Find the word "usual" in the records below. List each line containing it.

───── Source records ─────

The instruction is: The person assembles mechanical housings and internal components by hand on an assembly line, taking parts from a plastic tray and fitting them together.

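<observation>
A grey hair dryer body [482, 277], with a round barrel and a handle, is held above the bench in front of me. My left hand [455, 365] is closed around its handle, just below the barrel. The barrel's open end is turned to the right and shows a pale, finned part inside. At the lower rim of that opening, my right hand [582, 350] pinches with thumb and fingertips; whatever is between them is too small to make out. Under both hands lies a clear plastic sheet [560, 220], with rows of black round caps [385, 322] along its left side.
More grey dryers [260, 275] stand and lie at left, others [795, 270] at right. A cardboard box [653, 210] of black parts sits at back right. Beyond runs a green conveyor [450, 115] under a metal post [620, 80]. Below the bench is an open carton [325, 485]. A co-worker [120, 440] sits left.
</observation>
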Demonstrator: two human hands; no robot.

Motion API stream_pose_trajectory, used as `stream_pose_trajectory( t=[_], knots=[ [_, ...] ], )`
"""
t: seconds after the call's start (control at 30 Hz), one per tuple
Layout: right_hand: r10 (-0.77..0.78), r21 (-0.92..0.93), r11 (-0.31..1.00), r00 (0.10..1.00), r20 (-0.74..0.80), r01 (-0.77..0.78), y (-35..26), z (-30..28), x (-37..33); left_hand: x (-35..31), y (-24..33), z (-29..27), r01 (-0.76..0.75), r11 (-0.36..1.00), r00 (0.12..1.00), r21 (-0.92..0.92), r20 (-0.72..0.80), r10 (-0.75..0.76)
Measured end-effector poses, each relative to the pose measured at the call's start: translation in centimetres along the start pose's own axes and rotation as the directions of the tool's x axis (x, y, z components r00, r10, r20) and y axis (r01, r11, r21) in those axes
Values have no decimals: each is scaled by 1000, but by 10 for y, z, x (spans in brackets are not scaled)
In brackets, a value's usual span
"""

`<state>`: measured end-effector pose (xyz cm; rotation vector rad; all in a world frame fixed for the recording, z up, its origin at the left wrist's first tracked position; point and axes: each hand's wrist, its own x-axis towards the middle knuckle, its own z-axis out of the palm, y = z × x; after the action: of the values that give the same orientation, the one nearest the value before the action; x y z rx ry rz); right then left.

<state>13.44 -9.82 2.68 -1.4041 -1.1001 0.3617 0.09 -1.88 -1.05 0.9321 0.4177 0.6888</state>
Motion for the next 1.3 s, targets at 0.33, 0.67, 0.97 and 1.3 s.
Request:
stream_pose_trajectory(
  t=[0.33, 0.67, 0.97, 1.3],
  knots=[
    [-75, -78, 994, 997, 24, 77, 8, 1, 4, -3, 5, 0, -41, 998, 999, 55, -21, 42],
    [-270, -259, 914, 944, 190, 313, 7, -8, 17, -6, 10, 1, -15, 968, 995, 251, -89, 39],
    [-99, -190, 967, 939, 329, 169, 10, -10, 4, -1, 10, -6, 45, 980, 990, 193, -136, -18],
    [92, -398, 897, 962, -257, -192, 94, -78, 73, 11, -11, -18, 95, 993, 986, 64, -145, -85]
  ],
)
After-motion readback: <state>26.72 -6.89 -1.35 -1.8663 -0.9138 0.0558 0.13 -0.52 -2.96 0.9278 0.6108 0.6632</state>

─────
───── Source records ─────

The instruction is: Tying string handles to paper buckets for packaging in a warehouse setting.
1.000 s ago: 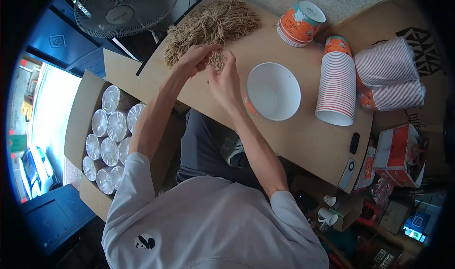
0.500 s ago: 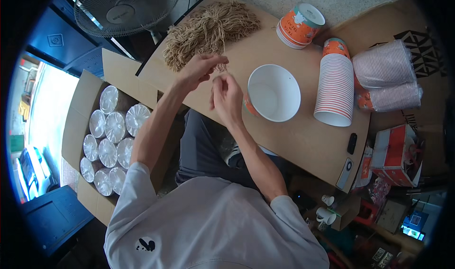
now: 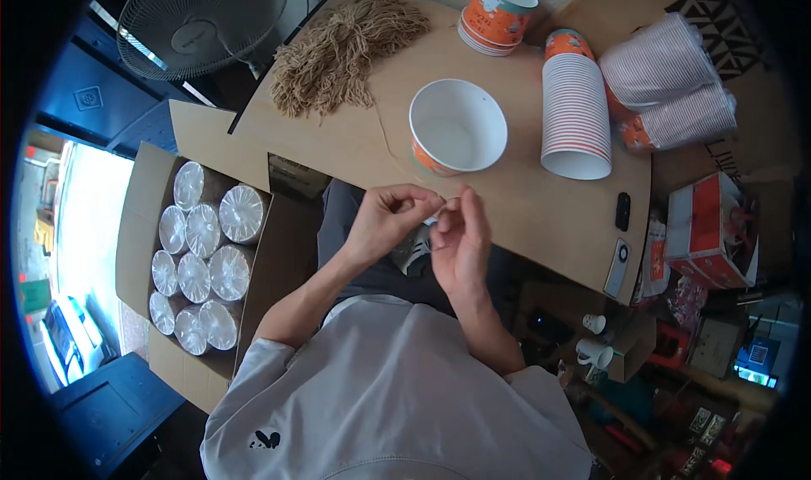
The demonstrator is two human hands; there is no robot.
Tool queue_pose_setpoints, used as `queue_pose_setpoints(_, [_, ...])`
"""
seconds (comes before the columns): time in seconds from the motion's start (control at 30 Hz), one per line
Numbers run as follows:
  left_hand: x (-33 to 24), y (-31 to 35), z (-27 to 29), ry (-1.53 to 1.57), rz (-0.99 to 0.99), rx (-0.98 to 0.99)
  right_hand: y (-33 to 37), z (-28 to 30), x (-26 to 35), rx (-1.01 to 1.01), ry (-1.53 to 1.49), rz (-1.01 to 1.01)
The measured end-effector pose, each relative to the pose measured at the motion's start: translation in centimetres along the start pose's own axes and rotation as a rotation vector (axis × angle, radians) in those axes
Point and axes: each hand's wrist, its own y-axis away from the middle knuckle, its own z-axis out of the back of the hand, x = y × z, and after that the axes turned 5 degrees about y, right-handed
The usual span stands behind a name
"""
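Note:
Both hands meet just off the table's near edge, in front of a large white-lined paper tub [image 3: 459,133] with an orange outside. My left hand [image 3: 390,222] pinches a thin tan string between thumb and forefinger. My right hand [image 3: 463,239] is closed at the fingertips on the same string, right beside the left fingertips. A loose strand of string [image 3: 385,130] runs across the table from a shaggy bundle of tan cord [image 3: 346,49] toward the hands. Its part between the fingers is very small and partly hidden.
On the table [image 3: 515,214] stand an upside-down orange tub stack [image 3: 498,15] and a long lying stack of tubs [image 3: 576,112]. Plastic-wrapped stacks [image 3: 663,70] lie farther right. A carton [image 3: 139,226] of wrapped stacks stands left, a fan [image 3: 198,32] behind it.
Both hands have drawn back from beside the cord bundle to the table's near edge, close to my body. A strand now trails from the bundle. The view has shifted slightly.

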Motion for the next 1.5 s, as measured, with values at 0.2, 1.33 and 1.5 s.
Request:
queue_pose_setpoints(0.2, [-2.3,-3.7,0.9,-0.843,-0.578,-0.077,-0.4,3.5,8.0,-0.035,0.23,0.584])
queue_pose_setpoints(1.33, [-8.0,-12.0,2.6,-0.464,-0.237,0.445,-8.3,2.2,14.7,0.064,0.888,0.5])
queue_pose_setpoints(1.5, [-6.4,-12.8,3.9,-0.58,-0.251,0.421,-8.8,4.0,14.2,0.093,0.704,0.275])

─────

Task answer.
In brackets, a value's usual span
The usual span stands behind a name

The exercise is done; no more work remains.